*TASK GOAL*
Only the lines from the first line of the records through the line containing "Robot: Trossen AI" belong in the answer. Copy them exactly.

*Records excerpted from a collection*
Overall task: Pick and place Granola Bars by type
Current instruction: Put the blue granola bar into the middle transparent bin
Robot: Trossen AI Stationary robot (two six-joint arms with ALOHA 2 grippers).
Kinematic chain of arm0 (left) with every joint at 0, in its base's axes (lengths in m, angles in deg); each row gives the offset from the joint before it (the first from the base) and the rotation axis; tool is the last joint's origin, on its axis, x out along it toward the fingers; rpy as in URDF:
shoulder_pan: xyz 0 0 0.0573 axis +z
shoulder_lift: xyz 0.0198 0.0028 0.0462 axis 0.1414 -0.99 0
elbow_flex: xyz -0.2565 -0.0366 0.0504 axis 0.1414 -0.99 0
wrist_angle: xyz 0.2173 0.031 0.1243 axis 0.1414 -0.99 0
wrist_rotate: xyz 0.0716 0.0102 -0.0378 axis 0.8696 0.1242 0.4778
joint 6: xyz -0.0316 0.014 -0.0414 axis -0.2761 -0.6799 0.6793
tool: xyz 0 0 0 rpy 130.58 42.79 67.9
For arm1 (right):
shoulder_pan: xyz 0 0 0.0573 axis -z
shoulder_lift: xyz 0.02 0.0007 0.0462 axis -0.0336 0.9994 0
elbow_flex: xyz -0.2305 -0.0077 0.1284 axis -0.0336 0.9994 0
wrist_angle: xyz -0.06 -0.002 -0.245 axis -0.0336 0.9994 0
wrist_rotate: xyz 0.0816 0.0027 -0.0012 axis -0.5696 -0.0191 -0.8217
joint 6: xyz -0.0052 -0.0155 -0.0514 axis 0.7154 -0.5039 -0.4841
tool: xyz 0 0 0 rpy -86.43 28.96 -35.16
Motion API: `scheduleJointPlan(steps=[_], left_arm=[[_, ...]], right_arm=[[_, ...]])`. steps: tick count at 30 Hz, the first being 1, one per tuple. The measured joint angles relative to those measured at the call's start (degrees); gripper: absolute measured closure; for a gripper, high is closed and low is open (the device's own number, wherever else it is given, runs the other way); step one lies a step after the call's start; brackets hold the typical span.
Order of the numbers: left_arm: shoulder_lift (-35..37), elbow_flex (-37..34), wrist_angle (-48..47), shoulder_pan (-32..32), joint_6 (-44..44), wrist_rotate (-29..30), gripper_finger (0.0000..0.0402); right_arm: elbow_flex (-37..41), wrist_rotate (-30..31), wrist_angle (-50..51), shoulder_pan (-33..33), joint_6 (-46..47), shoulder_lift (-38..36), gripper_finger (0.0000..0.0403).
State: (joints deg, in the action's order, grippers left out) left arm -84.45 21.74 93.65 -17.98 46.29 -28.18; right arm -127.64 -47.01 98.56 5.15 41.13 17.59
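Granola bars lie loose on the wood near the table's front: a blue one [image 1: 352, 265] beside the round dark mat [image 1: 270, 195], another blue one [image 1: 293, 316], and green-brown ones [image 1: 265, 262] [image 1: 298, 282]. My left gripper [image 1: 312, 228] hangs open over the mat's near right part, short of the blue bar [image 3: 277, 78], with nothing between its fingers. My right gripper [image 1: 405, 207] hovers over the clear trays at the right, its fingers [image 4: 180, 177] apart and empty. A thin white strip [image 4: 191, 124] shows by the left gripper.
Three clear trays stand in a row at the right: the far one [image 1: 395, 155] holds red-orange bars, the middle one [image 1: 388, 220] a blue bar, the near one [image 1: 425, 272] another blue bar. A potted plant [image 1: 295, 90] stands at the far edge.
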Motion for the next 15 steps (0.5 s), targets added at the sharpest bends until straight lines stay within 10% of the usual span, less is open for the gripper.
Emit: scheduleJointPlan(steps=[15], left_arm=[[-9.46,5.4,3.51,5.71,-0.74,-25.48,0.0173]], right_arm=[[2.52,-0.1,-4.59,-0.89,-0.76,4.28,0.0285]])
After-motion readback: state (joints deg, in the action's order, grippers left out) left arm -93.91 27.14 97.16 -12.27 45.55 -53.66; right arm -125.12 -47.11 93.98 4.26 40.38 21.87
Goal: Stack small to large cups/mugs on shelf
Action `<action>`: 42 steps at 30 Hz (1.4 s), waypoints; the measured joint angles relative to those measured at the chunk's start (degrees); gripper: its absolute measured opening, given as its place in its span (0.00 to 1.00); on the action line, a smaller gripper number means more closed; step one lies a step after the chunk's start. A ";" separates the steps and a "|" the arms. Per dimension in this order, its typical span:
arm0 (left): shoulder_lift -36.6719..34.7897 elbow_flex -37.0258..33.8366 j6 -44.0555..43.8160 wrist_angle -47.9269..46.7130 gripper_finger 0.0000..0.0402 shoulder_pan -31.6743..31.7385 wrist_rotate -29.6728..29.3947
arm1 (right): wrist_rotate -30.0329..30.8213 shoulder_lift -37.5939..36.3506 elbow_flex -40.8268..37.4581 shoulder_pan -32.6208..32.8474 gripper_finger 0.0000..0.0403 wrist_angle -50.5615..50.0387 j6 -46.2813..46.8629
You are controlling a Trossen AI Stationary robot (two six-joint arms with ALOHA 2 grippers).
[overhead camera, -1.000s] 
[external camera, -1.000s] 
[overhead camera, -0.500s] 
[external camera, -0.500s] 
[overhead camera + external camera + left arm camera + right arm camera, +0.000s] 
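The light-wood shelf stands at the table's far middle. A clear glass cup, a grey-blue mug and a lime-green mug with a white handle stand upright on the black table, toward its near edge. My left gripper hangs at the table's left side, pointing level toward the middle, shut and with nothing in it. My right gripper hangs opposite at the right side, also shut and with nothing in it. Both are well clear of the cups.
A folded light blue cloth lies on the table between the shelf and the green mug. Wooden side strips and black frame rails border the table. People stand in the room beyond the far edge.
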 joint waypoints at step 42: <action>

*SOLUTION TO THIS PROBLEM*
Overall task: Pick and place Granola Bars by type
Current instruction: Put the blue granola bar into the middle transparent bin
Robot: Trossen AI Stationary robot (two six-joint arms with ALOHA 2 grippers).

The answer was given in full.